Bolton is skeptical of dealing with dictators, but he knows he can’t simply oppose negotiations with North Korea given how much political capital his boss has invested in those unproductive talks. Even after Kim Jong Un tested short-range missiles last week, Trump tweeted, “I am with him.” Bolton would have hyperventilated on Fox News if it had been President Hillary Clinton proclaiming her devotion to a vile tyrant who was responsible for the death of an American student. But because it’s Trump talking, Bolton has to bite the tongue he hides under his massive mustache and work behind the scenes to prevent a one-sided deal in which the United States commits to lifting sanctions on North Korea, and even pulling U.S. troops out of South Korea, in return for empty promises of “denuclearization” from Pyongyang.
Bolton has often cited the “Libya model” of denuclearization. Given that Libyan leader Moammar Gaddafi was overthrown and killed, Kim is not keen on such a deal. Bolton no doubt urged Trump to walk away from the Hanoi summit when Kim would not offer full disarmament. The national security adviser has since demanded that North Korea provide a “real indication . . . that they’ve made the strategic decision to give up nuclear weapons” before the United States agrees to a third summit.
Little wonder, then, that North Korea has slammed Bolton as “dim-sighted” and that Trump himself has on occasion disowned his national security adviser. Bolton appears to be playing the long game, hoping that Trump eventually will tire of his unrequited romance with Kim and return to “fire and fury” — perhaps even by launching the preventative attack that Bolton advocated shortly before being appointed to his current position in March 2018.
Starting Korean War II would be a horrible mistake. For now, however, Bolton has been a positive influence by preventing Trump from making excessive concessions to a dictator that he’s in “love” with.
Bolton’s influence over Iran policy has been more worrisome. Given his long record of advocating military action against Iran, Bolton sparked concerns at the Pentagon last year that he could be trying to precipitate a conflict when he demanded military options against Iran. Those concerns were hardly assuaged when in February, on the 40th anniversary of the Iranian revolution, Bolton posted a video warning the ayatollahs: “I don’t think you’ll have many more anniversaries to enjoy.”
Trump has been more receptive to Bolton’s hawkish guidance on Iran than on North Korea. Trump jettisoned President Barack Obama’s nuclear deal — far more restrictive than any agreement he is ever going to get from North Korea — even though Iran has been abiding by it. Now, at Bolton’s urging, Trump is ramping up sanctions on Iran, rescinding waivers that had allowed some countries to buy its oil, and designating the Iranian Revolutionary Guard Corps a terrorist organization.
But Trump still won’t go as far as Bolton wants. In September, Bolton said that U.S. troops would remain in Syria as long as Iranian forces did. Three months later, Trump announced an immediate exit from Syria, which would have handed that country to Iran and Russia. Bolton pretended that Trump agreed with him, and somehow convinced the president to maintain a smaller garrison in Syria.

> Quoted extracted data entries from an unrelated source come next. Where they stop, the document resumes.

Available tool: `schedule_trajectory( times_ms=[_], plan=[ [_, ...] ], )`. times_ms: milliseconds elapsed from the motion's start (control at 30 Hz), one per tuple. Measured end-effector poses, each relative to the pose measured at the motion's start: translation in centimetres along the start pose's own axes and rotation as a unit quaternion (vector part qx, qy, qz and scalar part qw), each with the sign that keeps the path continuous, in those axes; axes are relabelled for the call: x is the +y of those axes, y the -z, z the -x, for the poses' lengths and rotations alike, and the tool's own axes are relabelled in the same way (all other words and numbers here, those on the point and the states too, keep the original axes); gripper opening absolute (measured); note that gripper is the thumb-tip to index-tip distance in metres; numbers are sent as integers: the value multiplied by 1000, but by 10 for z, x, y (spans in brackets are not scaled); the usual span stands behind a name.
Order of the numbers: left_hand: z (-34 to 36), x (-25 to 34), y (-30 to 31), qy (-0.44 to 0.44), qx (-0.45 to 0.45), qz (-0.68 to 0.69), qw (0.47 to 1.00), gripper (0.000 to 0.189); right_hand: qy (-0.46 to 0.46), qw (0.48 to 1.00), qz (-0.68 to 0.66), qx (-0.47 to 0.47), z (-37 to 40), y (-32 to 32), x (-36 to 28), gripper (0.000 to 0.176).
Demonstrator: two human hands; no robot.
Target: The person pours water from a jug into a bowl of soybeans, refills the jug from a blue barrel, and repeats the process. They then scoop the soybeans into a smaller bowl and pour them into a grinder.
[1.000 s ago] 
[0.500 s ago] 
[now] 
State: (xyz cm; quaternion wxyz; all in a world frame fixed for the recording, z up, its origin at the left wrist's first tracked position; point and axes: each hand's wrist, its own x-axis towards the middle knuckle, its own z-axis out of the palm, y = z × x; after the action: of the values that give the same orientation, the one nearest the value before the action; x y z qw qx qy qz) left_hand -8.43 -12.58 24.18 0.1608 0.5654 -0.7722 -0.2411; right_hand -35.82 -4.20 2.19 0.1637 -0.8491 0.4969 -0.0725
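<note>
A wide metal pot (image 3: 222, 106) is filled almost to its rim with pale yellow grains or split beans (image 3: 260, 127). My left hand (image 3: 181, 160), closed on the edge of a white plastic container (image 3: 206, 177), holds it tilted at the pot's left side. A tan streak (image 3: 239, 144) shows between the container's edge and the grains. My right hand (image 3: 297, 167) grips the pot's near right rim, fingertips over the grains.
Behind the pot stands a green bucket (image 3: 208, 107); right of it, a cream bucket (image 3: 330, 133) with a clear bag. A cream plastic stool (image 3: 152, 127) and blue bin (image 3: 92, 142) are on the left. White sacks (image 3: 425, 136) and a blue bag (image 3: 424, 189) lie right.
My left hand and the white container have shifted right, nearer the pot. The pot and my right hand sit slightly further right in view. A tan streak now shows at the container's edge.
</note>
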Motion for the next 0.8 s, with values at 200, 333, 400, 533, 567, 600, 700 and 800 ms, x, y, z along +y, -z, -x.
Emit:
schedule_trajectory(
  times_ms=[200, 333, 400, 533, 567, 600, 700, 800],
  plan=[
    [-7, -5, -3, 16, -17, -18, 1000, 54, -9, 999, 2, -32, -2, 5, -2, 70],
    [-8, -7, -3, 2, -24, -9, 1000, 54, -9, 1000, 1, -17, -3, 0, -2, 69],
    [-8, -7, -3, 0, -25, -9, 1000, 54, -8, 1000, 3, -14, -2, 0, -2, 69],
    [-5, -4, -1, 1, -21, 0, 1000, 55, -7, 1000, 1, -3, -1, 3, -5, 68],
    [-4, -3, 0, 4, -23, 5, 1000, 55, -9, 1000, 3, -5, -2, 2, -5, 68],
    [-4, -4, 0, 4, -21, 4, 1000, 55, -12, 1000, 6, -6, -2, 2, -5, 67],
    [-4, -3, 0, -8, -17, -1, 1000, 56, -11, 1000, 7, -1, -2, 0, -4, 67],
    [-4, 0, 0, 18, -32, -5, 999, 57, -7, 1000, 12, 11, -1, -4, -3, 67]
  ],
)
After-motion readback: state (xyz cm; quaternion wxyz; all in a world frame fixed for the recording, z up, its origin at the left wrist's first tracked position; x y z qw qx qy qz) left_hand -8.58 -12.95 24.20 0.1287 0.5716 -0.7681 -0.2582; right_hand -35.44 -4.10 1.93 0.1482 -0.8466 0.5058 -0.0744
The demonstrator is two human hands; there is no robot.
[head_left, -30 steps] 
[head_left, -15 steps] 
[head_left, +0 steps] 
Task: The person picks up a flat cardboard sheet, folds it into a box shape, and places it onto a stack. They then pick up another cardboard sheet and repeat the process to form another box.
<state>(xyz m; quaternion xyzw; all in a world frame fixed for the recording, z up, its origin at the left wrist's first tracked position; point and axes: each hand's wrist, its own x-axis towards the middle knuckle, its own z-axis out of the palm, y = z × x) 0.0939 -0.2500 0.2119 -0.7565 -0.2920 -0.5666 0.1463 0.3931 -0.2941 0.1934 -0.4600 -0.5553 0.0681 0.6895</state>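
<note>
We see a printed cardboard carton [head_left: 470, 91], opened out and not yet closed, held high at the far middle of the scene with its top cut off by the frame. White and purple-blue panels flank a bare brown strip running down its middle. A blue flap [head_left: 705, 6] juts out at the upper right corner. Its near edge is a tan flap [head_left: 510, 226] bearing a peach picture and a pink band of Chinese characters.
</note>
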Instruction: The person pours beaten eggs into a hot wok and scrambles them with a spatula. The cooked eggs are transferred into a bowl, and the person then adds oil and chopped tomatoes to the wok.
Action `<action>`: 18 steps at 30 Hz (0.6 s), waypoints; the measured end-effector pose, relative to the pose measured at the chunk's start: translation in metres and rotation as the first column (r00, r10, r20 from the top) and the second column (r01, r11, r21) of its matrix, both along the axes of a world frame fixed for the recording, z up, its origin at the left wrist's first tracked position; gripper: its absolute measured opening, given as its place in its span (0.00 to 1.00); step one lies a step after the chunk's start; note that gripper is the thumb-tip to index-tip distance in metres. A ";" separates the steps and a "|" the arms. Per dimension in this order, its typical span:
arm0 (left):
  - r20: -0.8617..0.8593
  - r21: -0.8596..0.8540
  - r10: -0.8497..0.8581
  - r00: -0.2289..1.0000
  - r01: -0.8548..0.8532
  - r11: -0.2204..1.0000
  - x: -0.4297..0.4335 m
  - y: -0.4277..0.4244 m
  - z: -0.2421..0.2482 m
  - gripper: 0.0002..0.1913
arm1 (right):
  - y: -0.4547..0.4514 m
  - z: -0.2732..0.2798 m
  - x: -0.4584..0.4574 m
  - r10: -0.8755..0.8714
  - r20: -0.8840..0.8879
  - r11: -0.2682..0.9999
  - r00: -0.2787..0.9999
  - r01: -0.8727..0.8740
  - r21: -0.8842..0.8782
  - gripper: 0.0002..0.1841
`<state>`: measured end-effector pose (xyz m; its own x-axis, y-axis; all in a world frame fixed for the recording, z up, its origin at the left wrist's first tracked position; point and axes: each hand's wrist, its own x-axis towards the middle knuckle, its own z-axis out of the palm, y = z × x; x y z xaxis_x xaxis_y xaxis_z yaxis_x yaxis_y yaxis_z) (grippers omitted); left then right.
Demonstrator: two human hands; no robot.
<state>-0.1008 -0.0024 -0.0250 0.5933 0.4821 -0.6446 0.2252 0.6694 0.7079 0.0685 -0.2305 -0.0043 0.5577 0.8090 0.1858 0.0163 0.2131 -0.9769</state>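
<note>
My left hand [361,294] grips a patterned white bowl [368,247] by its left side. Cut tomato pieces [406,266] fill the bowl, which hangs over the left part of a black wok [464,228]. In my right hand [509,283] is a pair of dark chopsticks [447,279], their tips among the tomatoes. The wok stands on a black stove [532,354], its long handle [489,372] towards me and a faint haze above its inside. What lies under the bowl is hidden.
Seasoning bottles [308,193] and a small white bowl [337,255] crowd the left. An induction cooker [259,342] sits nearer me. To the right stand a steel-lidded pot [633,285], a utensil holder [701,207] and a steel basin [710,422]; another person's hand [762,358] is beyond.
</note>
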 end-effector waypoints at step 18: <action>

The U.S. confrontation with Iran took a more ominous turn on Sunday night, when Bolton announced that, “in response to a number of troubling and escalatory indications and warnings,” the Pentagon would be rushing an aircraft carrier task force to the Persian Gulf. “The United States is not seeking war with the Iranian regime, but we are fully prepared to respond to any attack,” Bolton said.
This is the kind of bellicose action that Jim Mattis might have blocked while he was still secretary of defense. But with Mattis gone, Bolton is getting his way.
The administration leaked word that it had received “specific and credible” information, apparently from Israel, about Iranian threats against U.S. forces in the region. Administration officials have also leaked word to friendly journalists about supposed Iranian ties with al-Qaeda. All of this information could be accurate, but it’s hard to take at face value. The administration lies at a record-setting pace (Trump just recorded his 10,000th falsehood), and Bolton himself was credibly accused of twisting intelligence in the past to justify U.S. action against Iraq and Cuba. The current hyping of the Iranian threat reminds some analysts, such as my colleague Steven A. Cook, of the run-up to the Iraq War — a terrible mistake that Bolton still defends.
The big difference is that Trump is far more reluctant to be drawn into a Middle East war than George W. Bush was. Bolton, therefore, may be trying to provoke Iran into striking first. A Tonkin Gulf incident got us into one war. Will a Persian Gulf incident get us into another?
When it comes to North Korea, Bolton acts as a useful check on Trump’s desire to win a Nobel Peace Prize at any cost. In Iran, however, I fear that Bolton is trying to instigate a costly conflict that could engulf the entire Middle East.